Python - Modifying existing excel using Pandas and openpyxl

Question

I have an Excel file (Celebrities.xlsx) with multiple sheets and I'm trying to modify a single sheet called Relationships without modifying (or potentially erasing) other sheets. Here's what I've done.

import pandas as pd
from openpyxl import load_workbook
from openpyxl.utils.dataframe import dataframe_to_rows

# Name of the celebrity that I want to modify
celeb_name = 'Terence Stamp'

wb = load_workbook('Celebrities.xlsx')
ws = wb['Relationships']

df = pd.read_excel('Celebrities.xlsx', sheet_name='Relationships')

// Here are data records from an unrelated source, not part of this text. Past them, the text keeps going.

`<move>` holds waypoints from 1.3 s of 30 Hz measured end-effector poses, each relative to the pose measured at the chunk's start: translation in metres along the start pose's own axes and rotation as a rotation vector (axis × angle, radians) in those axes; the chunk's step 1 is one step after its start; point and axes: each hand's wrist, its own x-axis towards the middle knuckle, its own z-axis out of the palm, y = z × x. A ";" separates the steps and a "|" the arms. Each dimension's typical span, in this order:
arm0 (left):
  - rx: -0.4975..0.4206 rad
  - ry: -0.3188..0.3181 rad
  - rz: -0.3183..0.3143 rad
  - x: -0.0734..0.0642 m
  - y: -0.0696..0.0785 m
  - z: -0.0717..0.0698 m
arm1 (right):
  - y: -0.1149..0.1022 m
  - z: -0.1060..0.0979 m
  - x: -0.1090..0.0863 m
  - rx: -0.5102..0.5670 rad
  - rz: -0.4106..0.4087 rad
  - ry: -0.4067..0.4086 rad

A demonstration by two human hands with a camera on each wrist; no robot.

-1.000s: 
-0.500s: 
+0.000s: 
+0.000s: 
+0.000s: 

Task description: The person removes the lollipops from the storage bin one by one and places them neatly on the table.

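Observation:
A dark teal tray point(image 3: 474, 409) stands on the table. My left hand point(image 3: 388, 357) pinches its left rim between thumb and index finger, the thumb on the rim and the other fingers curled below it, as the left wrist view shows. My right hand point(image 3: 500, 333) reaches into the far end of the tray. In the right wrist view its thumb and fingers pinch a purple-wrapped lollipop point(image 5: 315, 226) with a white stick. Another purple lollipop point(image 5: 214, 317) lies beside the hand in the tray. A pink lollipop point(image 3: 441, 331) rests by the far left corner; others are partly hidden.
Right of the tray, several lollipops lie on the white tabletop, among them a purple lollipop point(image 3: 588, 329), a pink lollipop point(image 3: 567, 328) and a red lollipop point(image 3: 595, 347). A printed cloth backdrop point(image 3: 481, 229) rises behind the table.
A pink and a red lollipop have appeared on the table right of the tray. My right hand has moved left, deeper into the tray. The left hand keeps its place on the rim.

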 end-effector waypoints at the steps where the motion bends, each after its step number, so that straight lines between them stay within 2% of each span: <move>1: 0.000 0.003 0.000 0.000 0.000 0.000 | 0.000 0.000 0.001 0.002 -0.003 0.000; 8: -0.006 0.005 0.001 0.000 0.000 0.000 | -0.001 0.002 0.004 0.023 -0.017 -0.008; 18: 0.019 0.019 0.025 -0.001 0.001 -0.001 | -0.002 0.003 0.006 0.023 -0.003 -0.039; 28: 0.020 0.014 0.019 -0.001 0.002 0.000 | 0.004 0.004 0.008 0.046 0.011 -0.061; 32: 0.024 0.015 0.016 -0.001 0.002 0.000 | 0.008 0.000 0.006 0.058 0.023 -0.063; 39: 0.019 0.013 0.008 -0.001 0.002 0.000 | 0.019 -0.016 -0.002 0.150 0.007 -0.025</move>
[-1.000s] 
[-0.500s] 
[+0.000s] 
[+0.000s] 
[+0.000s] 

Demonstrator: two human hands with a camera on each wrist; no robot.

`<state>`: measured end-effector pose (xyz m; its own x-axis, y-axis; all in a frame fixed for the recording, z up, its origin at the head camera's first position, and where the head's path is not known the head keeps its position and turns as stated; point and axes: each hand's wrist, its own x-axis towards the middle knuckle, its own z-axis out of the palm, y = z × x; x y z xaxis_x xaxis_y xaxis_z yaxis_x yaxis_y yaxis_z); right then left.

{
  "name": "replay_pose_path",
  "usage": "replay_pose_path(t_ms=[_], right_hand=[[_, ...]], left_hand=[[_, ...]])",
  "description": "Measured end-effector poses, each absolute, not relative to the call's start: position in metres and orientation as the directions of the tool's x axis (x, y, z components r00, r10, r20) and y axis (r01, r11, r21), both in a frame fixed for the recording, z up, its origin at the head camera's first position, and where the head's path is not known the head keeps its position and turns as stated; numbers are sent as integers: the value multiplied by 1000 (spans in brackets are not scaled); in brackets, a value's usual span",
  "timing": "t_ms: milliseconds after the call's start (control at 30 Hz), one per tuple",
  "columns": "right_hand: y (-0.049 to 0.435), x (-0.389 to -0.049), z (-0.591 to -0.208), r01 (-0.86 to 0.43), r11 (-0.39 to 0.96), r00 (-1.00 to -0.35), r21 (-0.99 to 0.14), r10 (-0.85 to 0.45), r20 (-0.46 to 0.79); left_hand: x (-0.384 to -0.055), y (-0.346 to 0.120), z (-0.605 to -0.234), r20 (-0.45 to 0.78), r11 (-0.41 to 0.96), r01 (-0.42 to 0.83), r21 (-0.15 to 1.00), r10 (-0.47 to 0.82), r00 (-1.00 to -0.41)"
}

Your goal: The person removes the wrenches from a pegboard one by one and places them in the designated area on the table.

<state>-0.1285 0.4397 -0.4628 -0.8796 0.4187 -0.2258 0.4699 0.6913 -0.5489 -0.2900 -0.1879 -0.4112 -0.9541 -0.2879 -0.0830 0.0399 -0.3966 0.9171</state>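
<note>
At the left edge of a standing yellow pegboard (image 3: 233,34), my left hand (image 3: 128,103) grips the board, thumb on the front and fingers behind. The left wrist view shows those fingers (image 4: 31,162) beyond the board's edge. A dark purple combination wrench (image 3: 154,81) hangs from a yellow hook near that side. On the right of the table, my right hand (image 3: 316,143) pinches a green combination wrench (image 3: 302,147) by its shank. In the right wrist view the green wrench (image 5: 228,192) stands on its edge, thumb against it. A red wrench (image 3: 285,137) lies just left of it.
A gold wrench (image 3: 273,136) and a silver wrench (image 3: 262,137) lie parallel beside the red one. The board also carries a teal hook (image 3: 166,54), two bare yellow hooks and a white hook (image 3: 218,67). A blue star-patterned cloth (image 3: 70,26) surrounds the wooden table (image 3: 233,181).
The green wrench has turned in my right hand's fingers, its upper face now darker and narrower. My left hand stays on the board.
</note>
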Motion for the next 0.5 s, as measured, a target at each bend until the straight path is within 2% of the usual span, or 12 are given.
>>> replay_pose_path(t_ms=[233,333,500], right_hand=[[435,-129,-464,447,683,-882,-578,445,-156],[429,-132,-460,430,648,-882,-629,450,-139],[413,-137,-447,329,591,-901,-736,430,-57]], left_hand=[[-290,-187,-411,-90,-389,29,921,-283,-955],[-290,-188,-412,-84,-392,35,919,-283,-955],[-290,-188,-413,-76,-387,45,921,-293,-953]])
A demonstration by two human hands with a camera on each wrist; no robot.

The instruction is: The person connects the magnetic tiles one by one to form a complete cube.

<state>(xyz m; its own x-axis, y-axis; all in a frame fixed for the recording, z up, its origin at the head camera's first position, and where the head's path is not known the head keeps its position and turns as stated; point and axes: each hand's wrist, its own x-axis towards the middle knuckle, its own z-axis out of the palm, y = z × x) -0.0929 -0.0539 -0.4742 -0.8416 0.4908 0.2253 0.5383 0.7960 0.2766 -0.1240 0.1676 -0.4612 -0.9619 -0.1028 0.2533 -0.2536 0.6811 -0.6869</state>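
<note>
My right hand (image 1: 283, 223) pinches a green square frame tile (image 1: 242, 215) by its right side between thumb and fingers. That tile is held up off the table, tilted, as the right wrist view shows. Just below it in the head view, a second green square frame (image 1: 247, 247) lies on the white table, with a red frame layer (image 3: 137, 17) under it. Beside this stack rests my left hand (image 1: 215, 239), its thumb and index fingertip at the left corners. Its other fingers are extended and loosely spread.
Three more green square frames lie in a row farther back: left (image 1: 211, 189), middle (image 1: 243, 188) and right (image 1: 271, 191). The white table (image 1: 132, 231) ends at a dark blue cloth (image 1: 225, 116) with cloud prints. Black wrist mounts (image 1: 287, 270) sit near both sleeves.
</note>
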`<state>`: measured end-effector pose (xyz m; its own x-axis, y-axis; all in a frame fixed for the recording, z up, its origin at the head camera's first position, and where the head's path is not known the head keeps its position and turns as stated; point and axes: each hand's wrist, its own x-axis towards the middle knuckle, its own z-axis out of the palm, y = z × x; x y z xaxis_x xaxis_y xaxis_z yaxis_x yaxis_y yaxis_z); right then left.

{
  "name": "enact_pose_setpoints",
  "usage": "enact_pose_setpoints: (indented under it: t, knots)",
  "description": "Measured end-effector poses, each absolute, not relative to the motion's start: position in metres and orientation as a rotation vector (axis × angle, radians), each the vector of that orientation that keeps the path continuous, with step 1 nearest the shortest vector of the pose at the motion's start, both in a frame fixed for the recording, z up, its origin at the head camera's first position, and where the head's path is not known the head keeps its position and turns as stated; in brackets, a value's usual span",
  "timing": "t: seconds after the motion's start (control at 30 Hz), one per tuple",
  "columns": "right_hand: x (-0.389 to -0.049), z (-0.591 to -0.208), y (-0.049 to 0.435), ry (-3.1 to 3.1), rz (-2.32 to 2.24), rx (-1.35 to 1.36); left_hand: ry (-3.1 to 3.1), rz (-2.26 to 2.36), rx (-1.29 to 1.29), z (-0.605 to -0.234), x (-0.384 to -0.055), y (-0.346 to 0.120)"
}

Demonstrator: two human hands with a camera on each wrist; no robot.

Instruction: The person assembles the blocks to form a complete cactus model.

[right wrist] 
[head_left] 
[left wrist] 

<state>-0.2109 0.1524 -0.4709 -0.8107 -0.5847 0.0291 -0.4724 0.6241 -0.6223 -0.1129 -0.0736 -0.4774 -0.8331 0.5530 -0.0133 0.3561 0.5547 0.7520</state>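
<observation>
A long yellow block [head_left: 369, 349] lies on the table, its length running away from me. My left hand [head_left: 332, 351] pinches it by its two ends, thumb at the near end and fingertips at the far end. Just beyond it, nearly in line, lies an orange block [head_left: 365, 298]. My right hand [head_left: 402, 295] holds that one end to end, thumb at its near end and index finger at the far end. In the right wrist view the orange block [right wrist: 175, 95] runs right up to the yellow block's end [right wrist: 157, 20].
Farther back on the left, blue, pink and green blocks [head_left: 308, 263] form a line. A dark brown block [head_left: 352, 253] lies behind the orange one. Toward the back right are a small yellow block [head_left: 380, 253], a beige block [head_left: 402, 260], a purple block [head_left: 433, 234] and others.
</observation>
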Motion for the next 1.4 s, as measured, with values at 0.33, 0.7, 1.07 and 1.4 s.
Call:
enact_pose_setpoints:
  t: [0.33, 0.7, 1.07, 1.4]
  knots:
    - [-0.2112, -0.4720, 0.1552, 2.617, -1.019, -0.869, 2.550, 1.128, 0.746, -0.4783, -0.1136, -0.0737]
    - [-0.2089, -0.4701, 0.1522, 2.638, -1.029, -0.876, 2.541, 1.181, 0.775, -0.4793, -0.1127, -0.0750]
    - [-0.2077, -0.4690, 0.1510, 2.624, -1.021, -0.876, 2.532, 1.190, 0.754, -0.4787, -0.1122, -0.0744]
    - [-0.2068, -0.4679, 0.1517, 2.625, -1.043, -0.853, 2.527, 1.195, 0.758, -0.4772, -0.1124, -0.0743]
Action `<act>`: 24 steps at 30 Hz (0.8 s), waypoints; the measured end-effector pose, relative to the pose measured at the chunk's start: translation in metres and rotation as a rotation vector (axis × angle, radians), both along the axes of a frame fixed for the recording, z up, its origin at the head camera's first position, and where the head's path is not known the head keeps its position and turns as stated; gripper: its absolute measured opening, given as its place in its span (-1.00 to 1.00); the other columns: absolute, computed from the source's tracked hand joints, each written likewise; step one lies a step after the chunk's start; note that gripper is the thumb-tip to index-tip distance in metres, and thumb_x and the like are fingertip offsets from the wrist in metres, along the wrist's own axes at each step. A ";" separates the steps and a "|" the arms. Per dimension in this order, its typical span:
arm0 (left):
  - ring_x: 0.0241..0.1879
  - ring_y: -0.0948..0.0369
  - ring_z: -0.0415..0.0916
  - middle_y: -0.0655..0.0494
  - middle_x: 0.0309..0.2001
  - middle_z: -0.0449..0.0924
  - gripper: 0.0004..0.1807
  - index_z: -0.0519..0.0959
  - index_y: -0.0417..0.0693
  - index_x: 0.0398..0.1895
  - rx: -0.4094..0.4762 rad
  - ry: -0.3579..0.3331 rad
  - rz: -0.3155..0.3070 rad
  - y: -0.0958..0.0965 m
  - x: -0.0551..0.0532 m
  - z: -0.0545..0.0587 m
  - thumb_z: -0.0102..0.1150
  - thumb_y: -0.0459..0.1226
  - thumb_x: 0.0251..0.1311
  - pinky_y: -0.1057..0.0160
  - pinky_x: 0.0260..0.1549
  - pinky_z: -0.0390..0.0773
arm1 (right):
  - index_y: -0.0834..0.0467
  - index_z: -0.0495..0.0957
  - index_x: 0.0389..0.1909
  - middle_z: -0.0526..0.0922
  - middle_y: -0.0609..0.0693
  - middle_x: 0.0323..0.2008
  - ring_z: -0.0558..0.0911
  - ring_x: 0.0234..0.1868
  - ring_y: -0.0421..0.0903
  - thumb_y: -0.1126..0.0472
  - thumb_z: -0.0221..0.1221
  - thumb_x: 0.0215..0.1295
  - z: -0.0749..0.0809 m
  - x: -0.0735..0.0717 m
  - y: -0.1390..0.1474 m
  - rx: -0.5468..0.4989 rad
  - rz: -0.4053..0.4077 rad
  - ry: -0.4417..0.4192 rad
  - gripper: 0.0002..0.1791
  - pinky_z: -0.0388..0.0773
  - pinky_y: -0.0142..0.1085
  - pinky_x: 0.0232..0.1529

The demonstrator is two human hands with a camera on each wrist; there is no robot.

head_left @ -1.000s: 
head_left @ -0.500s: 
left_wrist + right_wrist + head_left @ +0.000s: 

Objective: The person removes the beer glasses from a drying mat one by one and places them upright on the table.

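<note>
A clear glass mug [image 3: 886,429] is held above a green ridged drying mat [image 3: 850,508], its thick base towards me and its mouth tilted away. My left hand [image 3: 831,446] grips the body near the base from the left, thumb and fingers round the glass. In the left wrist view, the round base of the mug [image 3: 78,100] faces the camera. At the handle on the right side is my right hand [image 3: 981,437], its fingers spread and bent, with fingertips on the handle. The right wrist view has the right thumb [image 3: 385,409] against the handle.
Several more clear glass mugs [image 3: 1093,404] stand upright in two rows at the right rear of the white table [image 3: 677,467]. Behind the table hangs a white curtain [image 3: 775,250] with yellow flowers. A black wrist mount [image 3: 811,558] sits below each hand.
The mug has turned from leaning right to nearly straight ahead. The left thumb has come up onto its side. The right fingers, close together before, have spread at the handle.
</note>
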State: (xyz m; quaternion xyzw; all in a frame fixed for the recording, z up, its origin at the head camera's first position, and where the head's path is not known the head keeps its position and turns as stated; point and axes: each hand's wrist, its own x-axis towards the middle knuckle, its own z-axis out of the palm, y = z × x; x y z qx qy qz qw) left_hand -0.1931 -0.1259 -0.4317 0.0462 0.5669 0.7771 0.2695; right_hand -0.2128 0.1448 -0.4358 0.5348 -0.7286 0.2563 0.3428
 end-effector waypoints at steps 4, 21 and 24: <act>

# This part is trivial, but basically I'm replacing every null cell in 'Link' column with the word 'empty' (of that particular celebrity)
df.loc[(df['Celebrity Name'] == celeb_name) & (df['Link'].isnull()), 'Link'] = 'empty'

for r in dataframe_to_rows(df, index=True, header=True):
    ws.append(r)

wb.save('new.xlsx')

Now the script runs without any error and new.xlsx is created successfully, but when I try to open it, it gives me this error:

Warning loading document new.xlsx: The data could not be loaded completely because the maximum number of rows per sheet was exceeded.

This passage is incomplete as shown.